Although the situation in Batken had a negative impact on biodiversity, it is unlikely that this perspective would have helped existing efforts to control the conflict. It is possible, however, that if mobilised aptly, clear communication that highlights the negative environmental effects of armed conflict or government instability could foster a change in approach. In the case of Batken, emphasising the destruction to local habitats caused by artillery fire could shift perspectives. This change in mindset could lay the groundwork for eco-diplomacy to thrive in the future. Nonetheless, popular thinking still considers conflict and border issues to occur in a separate arena to that of biodiversity loss and ecological conservation.
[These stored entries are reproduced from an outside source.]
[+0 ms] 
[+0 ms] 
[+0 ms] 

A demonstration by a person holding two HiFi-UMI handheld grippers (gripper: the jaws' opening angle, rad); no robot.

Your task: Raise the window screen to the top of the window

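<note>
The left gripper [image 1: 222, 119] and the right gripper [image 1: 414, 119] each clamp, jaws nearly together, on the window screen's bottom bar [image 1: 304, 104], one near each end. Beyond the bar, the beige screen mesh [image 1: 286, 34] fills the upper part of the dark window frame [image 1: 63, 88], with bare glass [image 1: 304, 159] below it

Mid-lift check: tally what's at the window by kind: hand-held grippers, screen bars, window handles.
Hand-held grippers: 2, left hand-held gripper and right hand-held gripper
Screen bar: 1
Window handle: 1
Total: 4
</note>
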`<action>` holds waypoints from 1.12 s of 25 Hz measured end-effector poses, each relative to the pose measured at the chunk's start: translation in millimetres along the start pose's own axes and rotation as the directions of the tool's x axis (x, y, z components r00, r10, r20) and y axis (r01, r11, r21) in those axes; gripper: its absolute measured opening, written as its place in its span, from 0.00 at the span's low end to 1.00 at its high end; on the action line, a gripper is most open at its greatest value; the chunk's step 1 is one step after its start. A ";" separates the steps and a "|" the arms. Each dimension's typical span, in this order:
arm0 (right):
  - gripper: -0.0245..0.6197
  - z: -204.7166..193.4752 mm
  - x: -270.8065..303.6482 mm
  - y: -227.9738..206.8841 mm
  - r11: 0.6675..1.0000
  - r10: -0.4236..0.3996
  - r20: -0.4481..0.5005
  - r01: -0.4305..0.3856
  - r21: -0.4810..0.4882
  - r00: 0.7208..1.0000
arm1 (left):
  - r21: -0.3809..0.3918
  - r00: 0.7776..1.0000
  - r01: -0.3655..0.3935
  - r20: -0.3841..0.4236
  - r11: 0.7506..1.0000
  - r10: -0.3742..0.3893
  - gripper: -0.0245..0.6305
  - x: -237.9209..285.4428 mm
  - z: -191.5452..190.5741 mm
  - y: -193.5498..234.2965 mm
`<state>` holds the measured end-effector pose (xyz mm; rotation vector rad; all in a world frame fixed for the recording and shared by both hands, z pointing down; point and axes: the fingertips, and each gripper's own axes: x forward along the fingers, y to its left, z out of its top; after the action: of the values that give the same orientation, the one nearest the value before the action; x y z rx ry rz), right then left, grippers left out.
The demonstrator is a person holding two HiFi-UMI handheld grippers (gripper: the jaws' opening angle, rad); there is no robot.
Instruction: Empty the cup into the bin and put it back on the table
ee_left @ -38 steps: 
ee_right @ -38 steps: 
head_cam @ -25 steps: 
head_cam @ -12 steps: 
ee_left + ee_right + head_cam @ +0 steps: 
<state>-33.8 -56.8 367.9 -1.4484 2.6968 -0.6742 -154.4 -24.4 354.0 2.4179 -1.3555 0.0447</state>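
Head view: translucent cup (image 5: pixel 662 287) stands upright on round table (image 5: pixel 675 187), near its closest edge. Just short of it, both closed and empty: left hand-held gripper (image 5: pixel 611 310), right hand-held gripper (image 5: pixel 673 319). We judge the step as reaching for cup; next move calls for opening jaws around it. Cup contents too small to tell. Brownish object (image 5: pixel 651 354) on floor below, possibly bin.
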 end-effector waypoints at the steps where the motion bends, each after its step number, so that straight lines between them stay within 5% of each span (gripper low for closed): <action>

In some cases, ecology and geopolitics converge, as is the case with water security. With ever decreasing supplies of water, held mostly in the glaciers of Kyrgyzstan, the region is faced with an issue that requires the deployment of ecological solutions through a coordinated international approach. Debates over water security divide Kazakhstan, Uzbekistan, and Turkmenistan, who rely on the water for agriculture during the summer, from Kyrgyzstan and Tajikistan who dam streams during the same season to meet energy needs in the winter.
Eco-diplomacy has been deployed since Soviet times to assuage the situation. Several transboundary agreements have been based on the theoretically simple exchange of energy for water to calm local worries. Iterations of these arrangements have fallen victim, among other circumstances, to unfulfilled obligations from the side of the energy providers. As such, in times of perceived insufficient energy supply, upstream riparian actors have retaliated, exercising their control over the flow of water by limiting its supply downstream. These malign actions shift attention from a very pressing and humane issue of water distribution to that of energy security and international posturing. In this fraught domain, administering eco-diplomacy would take time, but could provide a more accessible platform for negotiations.
Going forward, eco-diplomacy’s role could facilitate better transboundary cooperation in Central Asia, but it will be limited if it is not articulated in a way that stresses the interconnectedness of regional disturbances to ecological integrity. The salience of a possible water crisis is not lost on regional stakeholders, but the issue has not yet been confidently met. Instead, progress is marred by misunderstandings that quickly become over politicised. Central Asian states must aim to communicate better, but to do this through eco-diplomacy requires patience, given the not yet widespread appetite for it. An eco-diplomatic approach should express the way in which problems traditionally seen as unrelated to the environment do have negative environmental impacts. If done right, ethical eco-diplomacy could help avoid a regional crisis, strengthen alliances between all Central Asian states, and boost the collective’s international prestige. Ultimately, whether it chooses eco-diplomacy or not, Central Asia’s fate is inextricably bound to the fate of its environment.